Le système d'information de gestion, souvent intégré dans un PGI, permet d'extraire les données issues de la comptabilité générale, de les retraiter et de les structurer selon les besoins d'analyse. Il facilite la traçabilité des charges, la ventilation par centres de responsabilité et la simulation de scénarios décisionnels. Toutefois, le système d'information ne se substitue pas à l'analyse humaine : la pertinence de la structure des coûts repose sur le jugement professionnel et sur la compréhension fine des processus de l'organisation.

2. Recensement des coûts associés à une activité, un produit ou un service

A. Du compte de charge au coût de gestion

Les charges enregistrées en comptabilité générale constituent la matière première de l'analyse des coûts. Elles sont classées par nature dans les comptes de la classe 6, par exemple :

  • 601 Achats stockés de matières premières.
  • 606 Achats non stockés.
  • 611 Sous-traitance générale.
  • 613 Locations.
  • 641 Rémunérations du personnel.
  • 681 Dotations aux amortissements.

Pour être exploitables en gestion, ces charges doivent être retraitées et regroupées afin de constituer des coûts. Un coût correspond à un ensemble de charges supportées pour une finalité déterminée, sur une période donnée.

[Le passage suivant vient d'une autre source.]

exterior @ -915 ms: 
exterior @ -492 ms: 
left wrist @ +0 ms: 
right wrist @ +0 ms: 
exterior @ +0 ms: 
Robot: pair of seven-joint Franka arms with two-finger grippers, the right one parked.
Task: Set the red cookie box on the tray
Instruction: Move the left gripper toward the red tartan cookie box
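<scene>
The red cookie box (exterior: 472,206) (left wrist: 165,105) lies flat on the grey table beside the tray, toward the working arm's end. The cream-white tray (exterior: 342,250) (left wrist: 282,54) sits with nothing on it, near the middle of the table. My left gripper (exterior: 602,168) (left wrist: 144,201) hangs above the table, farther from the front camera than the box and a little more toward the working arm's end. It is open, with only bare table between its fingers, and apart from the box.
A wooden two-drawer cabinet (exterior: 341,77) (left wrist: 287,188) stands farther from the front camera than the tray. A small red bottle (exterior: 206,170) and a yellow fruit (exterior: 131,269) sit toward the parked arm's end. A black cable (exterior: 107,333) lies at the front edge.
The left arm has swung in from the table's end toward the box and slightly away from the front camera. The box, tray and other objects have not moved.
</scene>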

B. Identification des objets de coûts

Le recensement des coûts suppose l'identification préalable de l'objet de coût, c'est-à-dire l'élément pour lequel on souhaite mesurer un coût.

Les principaux objets de coûts sont :

  • Un produit (ex. : un article fabriqué).
  • Un service (ex. : une prestation de maintenance).
  • Une activité (ex. : la logistique, la distribution).
  • Un centre de responsabilité.

Exemple

Dans une entreprise de services informatiques, le coût d'un contrat client inclura les salaires des consultants affectés (compte 641), les frais de déplacement imputables à la mission (compte 625) et une quote-part des charges indirectes liées à la structure (locaux, informatique).

Les charges directes sont rattachées sans ambiguïté à un objet de coût. Les charges indirectes nécessitent une clé de répartition pour être imputées. Cette distinction est essentielle pour assurer la fiabilité de l'information de gestion. Une imputation arbitraire ou mal justifiée des charges indirectes fausse l'analyse de rentabilité et peut induire des décisions erronées. Le contrôle interne impose que les règles de recensement et d'imputation des coûts soient formalisées, cohérentes dans le temps et documentées. Le système d'information doit permettre de justifier les ventilations opérées et d'en assurer la reproductibilité.

Conclusion

L'identification de la structure des coûts constitue un préalable indispensable à toute analyse de gestion pertinente. Elle repose sur une compréhension claire de la décision à prendre, sur un recensement rigoureux des charges et sur leur organisation en coûts adaptés à l'objet d'analyse.

Cette démarche permet à l'organisation de produire une information fiable, utile à la prise de décision, et de renforcer la maîtrise de ses performances économiques. Elle s'inscrit pleinement dans une logique de pilotage, de contrôle interne et d'amélioration continue de la gestion.